Today, we hear from self-published author Liz Goodgold. Liz is a branding expert, speaker and the author of “Red Fire Branding: Create a Hot Personal Brand to Have Customers for Life!” http://www.redfirebranding.com, and “DUH! Marketing: 99 Monstrous Missteps You Can Use to Learn, Laugh, and Grow Your Business,” http://www.duhmarketing.com.
Tell us about your self-published book.
“DUH! MARKETING” offers a humorous jaunt through the advertising and marketing jungle and is guaranteed to get readers to chuckle or gasp over positively on-point or miserably off-target marketing efforts by some of the most recognized companies worldwide.
“DUH! MARKETING” covers the essentials of marketing through analysis of humorous and not-so-hilarious real-life examples. It provides simple and foundational marketing guidelines following the premise that if readers can remember an outrageous story, they will never forget its lesson. Every DUH! Is followed by a parallel Ta Da! so that you learn what works and what doesn’t.
Why did you decide to self-publish?
After acquiring a very prestigious agent who also represented Ken Blanchard and Spencer Johnson, I discovered that interested publishers had a very different idea of the book than I had. It was either my vision or their vision-no compromise. Further, the book was already finished, and I couldn’t get the book published fast enough; it seemed to me that the sooner it was published, the sooner I could reap the rewards.
What has been your biggest reward in self-publishing your book?
A book is the best business card you will ever create! It moves your credibility beyond “knowledgeable” to “expert.” I used the book as my foundation to grow my speaking business exponentially. I also learned that publishing your book isn’t news (unless it is about a wizard named Harry Potter!), but you can use your book as an opportunity to bombard the media.
I appeared on hundreds of radio and TV stations talking about Brittney Spears, Super Bowl commercials, networking, and the best ways to market. It is the ultimate springboard for publicity.
What has been the most challenging part of self-publishing your book?
The devil is in the details. Just because you are a subject-area expert, doesn’t mean you understand the intricacies of publishing. Getting an ISBN number, filing for copyright, designing the cover, and getting your book up on Amazon, for example, makes for tedious work best delegated to others as I discovered later in the game.

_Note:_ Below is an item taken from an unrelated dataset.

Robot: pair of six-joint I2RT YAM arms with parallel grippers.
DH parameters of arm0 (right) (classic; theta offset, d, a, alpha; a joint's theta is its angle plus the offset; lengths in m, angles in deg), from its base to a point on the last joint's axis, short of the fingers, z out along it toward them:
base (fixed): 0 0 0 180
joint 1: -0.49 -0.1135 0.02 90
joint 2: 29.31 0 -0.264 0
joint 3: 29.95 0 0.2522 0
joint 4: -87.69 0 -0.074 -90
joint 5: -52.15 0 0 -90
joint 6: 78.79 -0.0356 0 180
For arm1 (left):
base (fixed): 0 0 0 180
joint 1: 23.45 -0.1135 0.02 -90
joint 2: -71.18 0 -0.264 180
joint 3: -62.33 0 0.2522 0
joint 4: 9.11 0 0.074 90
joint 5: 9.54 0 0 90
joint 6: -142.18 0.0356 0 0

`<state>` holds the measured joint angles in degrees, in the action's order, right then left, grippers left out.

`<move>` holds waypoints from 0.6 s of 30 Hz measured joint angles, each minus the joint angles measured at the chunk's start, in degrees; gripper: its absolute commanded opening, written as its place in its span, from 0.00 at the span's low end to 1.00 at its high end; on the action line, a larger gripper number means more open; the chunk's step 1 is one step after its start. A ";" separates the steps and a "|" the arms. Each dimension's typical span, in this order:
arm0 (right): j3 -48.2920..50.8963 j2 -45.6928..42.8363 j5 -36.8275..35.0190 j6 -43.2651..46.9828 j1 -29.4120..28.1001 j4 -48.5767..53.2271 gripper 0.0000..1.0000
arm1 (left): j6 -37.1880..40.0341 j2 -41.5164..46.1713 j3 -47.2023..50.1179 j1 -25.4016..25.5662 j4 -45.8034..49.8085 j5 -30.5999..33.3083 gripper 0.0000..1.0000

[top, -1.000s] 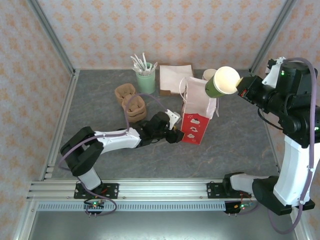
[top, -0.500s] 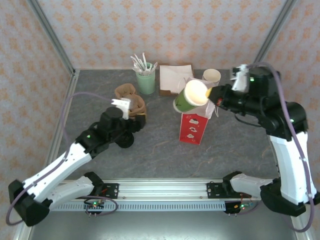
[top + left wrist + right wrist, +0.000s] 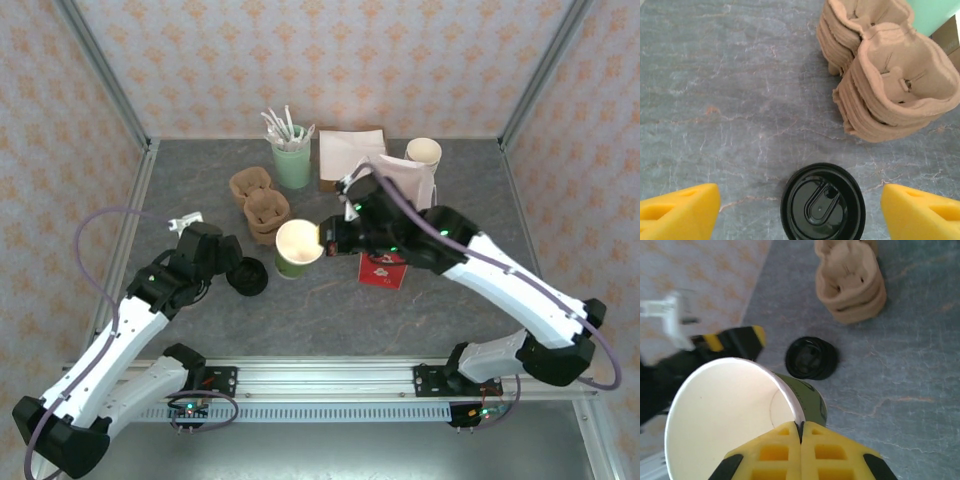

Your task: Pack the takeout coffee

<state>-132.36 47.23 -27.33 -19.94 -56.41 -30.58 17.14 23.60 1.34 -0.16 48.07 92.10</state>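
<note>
Right claw point(image 3: 801, 432) pinches rim of dark olive-green paper cup point(image 3: 298, 247), mid table point(image 3: 450, 290), right of flat black lid point(image 3: 822, 205). Left claw point(image 3: 800, 205) spread wide over lid. Cup unlidded, unpacked; most work left.

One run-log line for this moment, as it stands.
right gripper: shut on takeout coffee rim | left gripper: open above black lid | takeout coffee: outside paper bag

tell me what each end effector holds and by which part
Right end effector pinches the green cup by its rim. Left end effector holds nothing, open near the black lid.
</note>
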 measured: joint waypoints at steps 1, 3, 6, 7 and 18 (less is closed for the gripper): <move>1.99 0.48 -0.94 -0.79 -0.42 -1.14 0.00 | -0.55 0.26 0.42 -0.09 0.33 -0.61 0.85; 7.41 1.51 -3.78 -2.58 -0.94 -4.44 0.00 | -1.66 0.72 1.79 -0.09 0.83 -1.95 0.84; 14.25 2.32 -7.37 -5.03 -0.92 -9.16 0.00 | -3.08 1.16 4.42 -0.09 1.40 -3.69 0.84; 16.04 2.56 -8.41 -5.66 -0.92 -10.54 0.00 | -3.52 1.38 5.35 -0.09 1.38 -4.22 0.84; 21.16 10.58 -15.10 -9.05 -0.92 -22.40 0.00 | -6.62 4.44 15.54 -0.20 -3.10 -11.10 0.84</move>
<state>-111.20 57.80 -42.43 -28.99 -57.33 -52.98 10.51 28.04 16.88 -0.35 44.96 81.00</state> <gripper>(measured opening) 0.043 0.844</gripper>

What advice do you have for other self-published authors?
Two key pieces of advice:
Delegate certain tasks; you cannot, for example, proof your own book. Similarly, find someone who can handle the book publishing details so that they are accurate.
Find a coach who will keep you on track. Without a publisher, it’s easy to make your book into a “some day” project. With a coach seeking accountability and responsibility, I guarantee that you will progress, hit deadlines, and ultimately get your book to market.
Excellent information Liz! Thanks for your insights.